5. The method according to claim 4, characterized in that Before obtaining the predicted fault probability and fault type of the new energy vehicle after the target period based on the target vehicle data and using the vehicle fault prediction model, the method further includes: Acquire faulty vehicle data respectively corresponding to the plurality of faulty vehicles collected during the faulty period; Determining the fault types and vehicle codes respectively corresponding to the multiple faulty vehicles based on the faulty vehicle data respectively corresponding to the multiple faulty vehicles; Determine the fault types corresponding to the multiple faulty vehicles in the historical period based on the fault types and vehicle codes corresponding to the multiple faulty vehicles respectively; Based on the fault types respectively corresponding to the multiple faulty vehicles, the fault types respectively corresponding to the multiple groups of vehicle data are determined.

6. The method according to claim 5, characterized in that The determining, based on the fault types respectively corresponding to the multiple faulty vehicles, the fault types respectively corresponding to the multiple groups of vehicle data comprises: The fault types corresponding to the predetermined number of vehicle data in the plurality of vehicle data are obtained in the following manner: Dividing the historical vehicle data of any faulty vehicle among the multiple faulty vehicles into a predetermined number of copies according to a data generation period, and obtaining the predetermined number of vehicle data; Determine the fault type corresponding to any one of the faulty vehicles as the fault types corresponding to the predetermined number of vehicle data respectively; The fault types corresponding to the plurality of groups of vehicle data are obtained by obtaining the fault types corresponding to the predetermined number of groups of vehicle data.
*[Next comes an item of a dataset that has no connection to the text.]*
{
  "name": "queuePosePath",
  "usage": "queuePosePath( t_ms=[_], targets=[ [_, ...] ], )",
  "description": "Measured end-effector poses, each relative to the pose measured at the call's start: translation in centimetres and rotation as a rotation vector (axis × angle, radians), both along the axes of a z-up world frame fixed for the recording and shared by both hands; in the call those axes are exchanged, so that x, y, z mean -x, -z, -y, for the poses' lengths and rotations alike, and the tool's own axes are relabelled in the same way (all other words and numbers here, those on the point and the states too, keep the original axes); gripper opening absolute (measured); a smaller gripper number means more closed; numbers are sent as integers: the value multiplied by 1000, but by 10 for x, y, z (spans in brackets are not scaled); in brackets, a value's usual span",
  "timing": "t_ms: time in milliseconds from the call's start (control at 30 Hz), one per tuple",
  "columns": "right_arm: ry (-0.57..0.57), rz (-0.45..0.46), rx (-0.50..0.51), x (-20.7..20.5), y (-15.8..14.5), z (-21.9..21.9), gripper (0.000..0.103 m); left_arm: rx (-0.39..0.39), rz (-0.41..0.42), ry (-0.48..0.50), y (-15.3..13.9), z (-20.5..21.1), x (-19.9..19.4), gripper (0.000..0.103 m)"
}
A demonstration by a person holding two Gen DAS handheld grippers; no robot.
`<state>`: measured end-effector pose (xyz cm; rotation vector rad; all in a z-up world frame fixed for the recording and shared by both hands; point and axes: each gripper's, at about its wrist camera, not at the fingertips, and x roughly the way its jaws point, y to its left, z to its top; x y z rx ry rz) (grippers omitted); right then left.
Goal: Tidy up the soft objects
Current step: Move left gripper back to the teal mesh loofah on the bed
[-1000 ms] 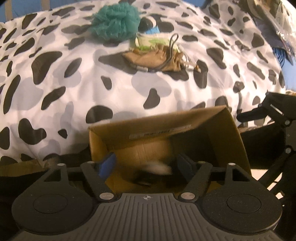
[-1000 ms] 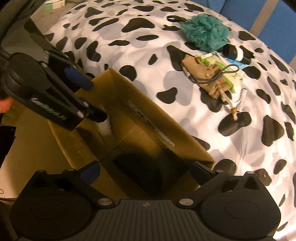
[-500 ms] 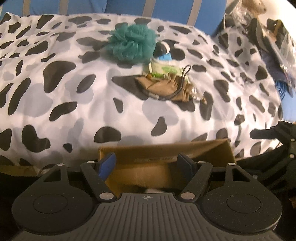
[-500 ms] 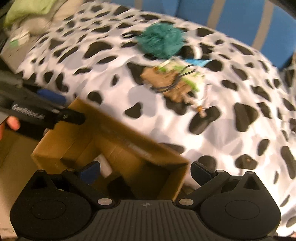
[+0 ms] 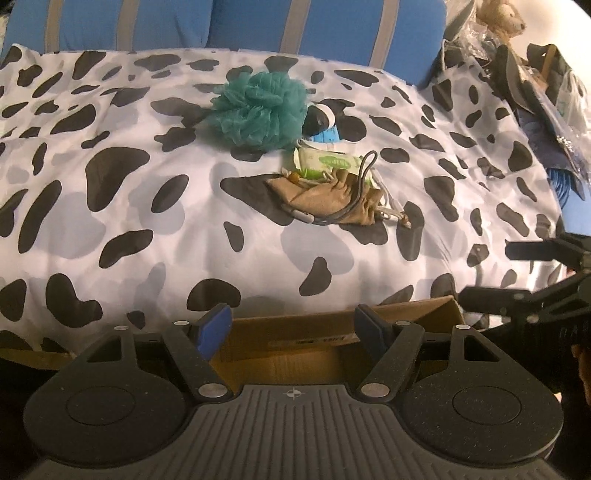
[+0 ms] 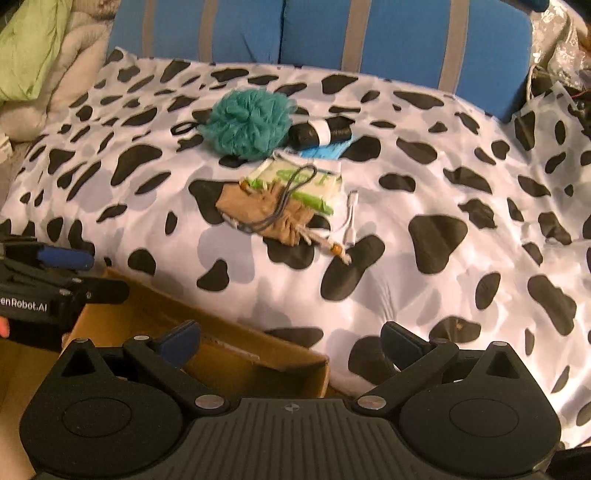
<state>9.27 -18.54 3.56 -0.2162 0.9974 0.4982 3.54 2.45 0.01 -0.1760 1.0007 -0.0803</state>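
Your left gripper (image 5: 291, 326) stands wide with nothing between its fingers, hanging over the near wall of the cardboard box (image 5: 295, 338). Your right gripper (image 6: 291, 341) is wide too and holds nothing; its left finger sits above the box's far corner, its right finger above the bedcover (image 6: 461, 206).

Take the box as your landmark. It sits at the near edge of the cow-print bedcover, open side up. From the left wrist view only its back wall and a strip of its inside show, so you cannot tell what lies in it.

Beyond the box, well apart from it, the soft things lie in one cluster on the cover. Nearest the box is the tan drawstring pouch (image 5: 328, 201), with a dark cord looped across it and beaded strings trailing off its right end. Just behind the pouch, touching it, is a green and white pack (image 5: 325, 162), likely tissues, though the print is too blurred to read. Farther from the box is the teal bath puff (image 5: 258, 109), and just to its right a black roll with a white band (image 6: 321, 133) rests on something flat and blue (image 6: 325, 151). A small white cable (image 6: 351, 221) lies just right of the pouch.

Behind the cluster stands a blue cushion with grey stripes (image 6: 369, 33).
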Motion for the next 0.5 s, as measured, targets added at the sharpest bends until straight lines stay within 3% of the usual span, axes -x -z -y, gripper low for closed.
queuePosePath(
  t_ms=[233, 500],
  targets=[
    [-9, 44, -17, -17, -6, -4, 103, 6, 27, -19, -5, -4, -9, 73],
    [-32, 102, -16, -50, -7, 5, 103, -47, 79, 18, -6, -9, -39, 73]
  ],
)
7. The method according to claim 1, characterized in that After obtaining the failure prediction probability of the new energy vehicle in the target period by using the vehicle failure prediction model based on the target vehicle data, the method further includes: Based on the fault prediction probability, when the fault prediction probability exceeds a first prediction probability, issuing a fault prompt message; When the fault prediction probability exceeds the second prediction probability, the vehicle startup behavior is restricted.

8. A vehicle fault monitoring device, characterized in that: include: An acquisition module, used to acquire target vehicle data of new energy vehicles within a target period; A fault prediction module is used to obtain the fault prediction probability of the new energy vehicle after the target time period based on the target vehicle data and using a vehicle fault prediction model, wherein the vehicle fault prediction model is based on a vehicle data set and obtained through machine learning, the vehicle data set includes multiple groups of vehicle data collected from multiple faulty vehicles before the fault time period, and the fault prediction probabilities corresponding to the multiple groups of vehicle data, respectively, and the fault time period is the time period when the multiple faulty vehicles fail.
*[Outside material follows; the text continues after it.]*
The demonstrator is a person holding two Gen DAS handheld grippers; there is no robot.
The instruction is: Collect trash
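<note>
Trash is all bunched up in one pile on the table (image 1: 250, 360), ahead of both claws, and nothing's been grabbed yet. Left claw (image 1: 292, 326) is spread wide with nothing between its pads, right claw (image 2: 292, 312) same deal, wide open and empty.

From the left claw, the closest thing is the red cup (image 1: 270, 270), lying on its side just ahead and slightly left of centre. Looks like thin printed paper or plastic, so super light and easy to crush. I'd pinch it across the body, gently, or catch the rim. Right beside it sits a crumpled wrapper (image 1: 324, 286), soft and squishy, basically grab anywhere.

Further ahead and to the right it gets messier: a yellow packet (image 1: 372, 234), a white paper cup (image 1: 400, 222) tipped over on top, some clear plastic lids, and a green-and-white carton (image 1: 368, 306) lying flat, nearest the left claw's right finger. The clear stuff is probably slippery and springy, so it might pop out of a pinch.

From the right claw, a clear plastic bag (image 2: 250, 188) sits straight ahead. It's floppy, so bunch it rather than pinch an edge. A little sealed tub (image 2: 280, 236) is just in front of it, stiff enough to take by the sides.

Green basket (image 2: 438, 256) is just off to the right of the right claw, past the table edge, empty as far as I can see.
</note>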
9. A non-volatile storage medium, characterized in that: The non-volatile storage medium stores a plurality of instructions, and the instructions are suitable for being loaded by a processor and executing the vehicle fault monitoring method described in any one of claims 1 to 7.

10. A computer program product, comprising a computer program, characterized in that When the computer program is executed by a processor, the steps of the vehicle fault monitoring method according to any one of claims 1 to 7 are implemented.